It is odd enough—Iden, the Kentish Esquire, has just made the ejaculation which I adopted in the last page, when he kills Cade, and posts away up to Court to get the price set upon his head. Here is a letter come from Lockhart, full of Court news, and all sort of news,—best is his wife is well, and thinks the child gains in health.
Lockhart erroneously supposes that I think of applying to Ministers about Charles, and that notwithstanding Croker's terms of pacification I should find Malachi stick in my way. I would not make such an application for millions; I think if I were to ask patronage it would [not] be through them, for some time at least, and I might have better access.[240]
April 8.—We expect a raid of folks to visit us this morning, whom we must have dined before our misfortunes. Save time, wine, and money, these misfortunes—and so far are convenient things. Besides, there is a dignity about them when they come only like the gout in its mildest shape, to authorise diet and retirement, the night-gown and the velvet shoe; when the one comes to chalkstones, and the other to prison, though, there would be the devil. Or compare the effects of Sieur Gout and absolute poverty upon the stomach—the necessity of a bottle of laudanum in the one case, the want of a morsel of meat in the other.
Laidlaw's infant, which died on Wednesday, is buried to-day. The people coming to visit prevent my going, and I am glad of it. I hate funerals—always did. There is such a mixture of mummery with real grief—the actual mourner perhaps heart-broken, and all the rest making solemn faces, and whispering observations on the weather and public news, and here and there a greedy fellow enjoying the cake and wine. To me it is a farce full of most tragical mirth, and I am not sorry (like Provost Coulter[241]) but glad that I shall not see my own. This is a most unfilial tendency of mine, for my father absolutely loved a funeral; and as he was a man of a fine presence, and looked the mourner well, he was asked to every interment of distinction. He seemed to preserve the list of a whole bead-roll of cousins, merely for the pleasure of being at their funerals, which he was often asked to superintend, and I suspect had sometimes to pay for. He carried me with him as often as he could to these mortuary ceremonies; but feeling I was not, like him, either useful or ornamental, I escaped as often as I could.

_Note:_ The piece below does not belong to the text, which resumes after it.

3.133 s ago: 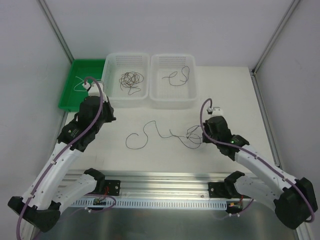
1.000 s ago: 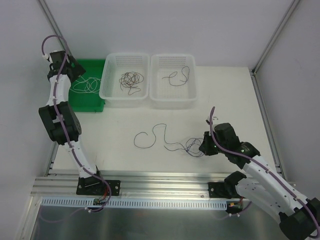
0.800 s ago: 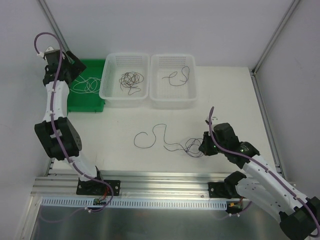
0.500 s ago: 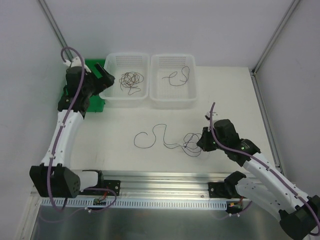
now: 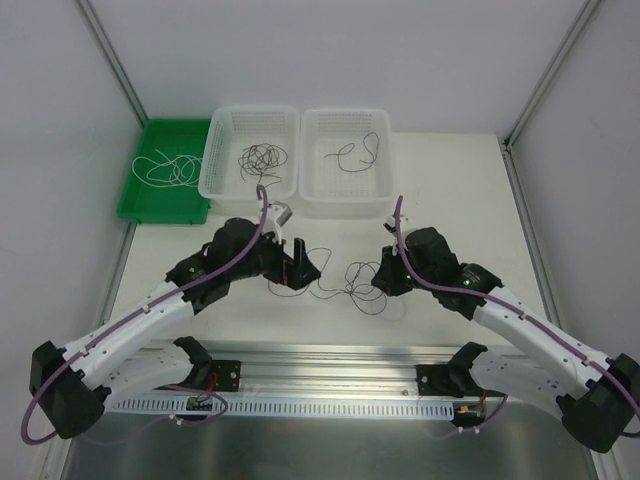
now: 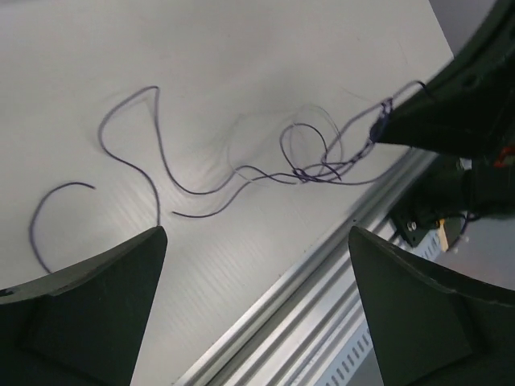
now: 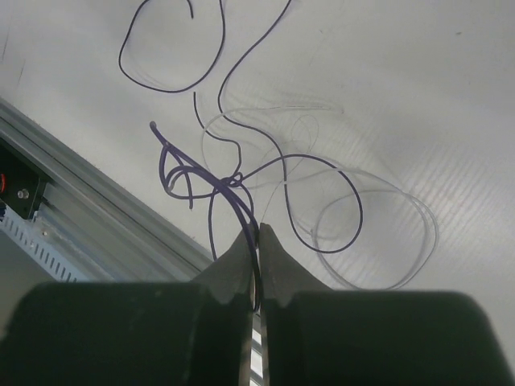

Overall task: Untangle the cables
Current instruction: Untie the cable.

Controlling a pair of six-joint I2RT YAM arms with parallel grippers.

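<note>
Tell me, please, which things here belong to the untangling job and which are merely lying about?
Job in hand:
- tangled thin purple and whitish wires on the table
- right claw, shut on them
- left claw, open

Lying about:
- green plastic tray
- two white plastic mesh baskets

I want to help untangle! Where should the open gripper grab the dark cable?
Probably the cable's loose curvy stretch, away from the knot, coming straight down: it lies flat with nothing crossing it. The right gripper pinches the knotted end.
</note>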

I saw the poor child's funeral from a distance. Ah, that Distance! What a magician for conjuring up scenes of joy or sorrow, smoothing all asperities, reconciling all incongruities, veiling all absurdness, softening every coarseness, doubling every effect by the influence of the imagination. A Scottish wedding should be seen at a distance; the gay band of the dancers just distinguished amid the elderly group of the spectators,—the glass held high, and the distant cheers as it is swallowed, should be only a sketch, not a finished Dutch picture, when it becomes brutal and boorish. Scotch psalmody, too, should be heard from a distance. The grunt and the snuffle, and the whine and the scream, should be all blended in that deep and distant sound, which, rising and falling like the Eolian harp, may have some title to be called the praise of our Maker. Even so the distant funeral: the few mourners on horseback, with their plaids wrapped around them—the father heading the procession as they enter the river, and pointing out the ford by which his darling is to be carried on the last long road—not one of the subordinate figures in discord with the general tone of the incident—seeming just accessories, and no more—this is affecting.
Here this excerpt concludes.